▶ _Task objective_
Exactly the lines below from the one with "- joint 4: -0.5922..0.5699" up to and including the one with "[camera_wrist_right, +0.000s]" make up the answer, with nothing else added.

=== Begin Enclosure ===

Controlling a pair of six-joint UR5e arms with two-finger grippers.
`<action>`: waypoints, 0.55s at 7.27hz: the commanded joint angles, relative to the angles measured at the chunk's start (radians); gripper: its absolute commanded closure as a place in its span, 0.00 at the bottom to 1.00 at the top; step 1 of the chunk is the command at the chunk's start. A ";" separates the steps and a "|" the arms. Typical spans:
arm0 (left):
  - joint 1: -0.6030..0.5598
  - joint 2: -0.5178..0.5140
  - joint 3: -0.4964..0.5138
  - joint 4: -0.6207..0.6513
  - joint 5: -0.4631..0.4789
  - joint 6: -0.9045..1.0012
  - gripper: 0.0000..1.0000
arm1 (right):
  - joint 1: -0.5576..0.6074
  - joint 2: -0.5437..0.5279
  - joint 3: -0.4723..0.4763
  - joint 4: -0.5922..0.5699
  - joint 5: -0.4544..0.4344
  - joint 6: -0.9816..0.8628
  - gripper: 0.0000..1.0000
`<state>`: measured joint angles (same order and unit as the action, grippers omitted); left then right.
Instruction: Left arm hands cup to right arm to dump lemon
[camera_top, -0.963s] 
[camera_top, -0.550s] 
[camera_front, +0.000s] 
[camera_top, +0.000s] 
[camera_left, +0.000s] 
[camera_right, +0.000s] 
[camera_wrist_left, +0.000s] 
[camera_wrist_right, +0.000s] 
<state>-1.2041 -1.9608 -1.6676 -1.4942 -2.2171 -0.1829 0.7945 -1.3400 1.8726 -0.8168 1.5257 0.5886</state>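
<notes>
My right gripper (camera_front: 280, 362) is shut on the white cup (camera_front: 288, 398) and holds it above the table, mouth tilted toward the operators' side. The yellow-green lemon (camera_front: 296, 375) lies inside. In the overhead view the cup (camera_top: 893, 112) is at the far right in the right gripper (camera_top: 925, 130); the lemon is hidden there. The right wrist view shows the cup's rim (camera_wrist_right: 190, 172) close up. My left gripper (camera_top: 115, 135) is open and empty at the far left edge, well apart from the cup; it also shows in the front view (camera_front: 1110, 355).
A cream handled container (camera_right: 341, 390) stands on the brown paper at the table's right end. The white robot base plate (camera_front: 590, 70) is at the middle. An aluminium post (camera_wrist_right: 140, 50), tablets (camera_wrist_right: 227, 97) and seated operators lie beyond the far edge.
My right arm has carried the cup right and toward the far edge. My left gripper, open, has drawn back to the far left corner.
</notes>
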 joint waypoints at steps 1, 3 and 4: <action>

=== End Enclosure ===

▶ _Exercise answer_
  - joint 4: -0.5922..0.5699
  - joint 5: -0.4544..0.4344
  - joint 6: -0.9816..0.8628
  - gripper: 0.0000..1.0000
`<state>`: measured joint angles (same order and unit as the action, grippers omitted); left then right.
Instruction: Left arm hands cup to right arm to dump lemon
[camera_top, -0.963s] 
[camera_top, -0.550s] 
[camera_front, +0.000s] 
[camera_top, +0.000s] 
[camera_left, +0.000s] 
[camera_right, +0.000s] 
[camera_wrist_left, +0.000s] 
[camera_wrist_right, +0.000s] 

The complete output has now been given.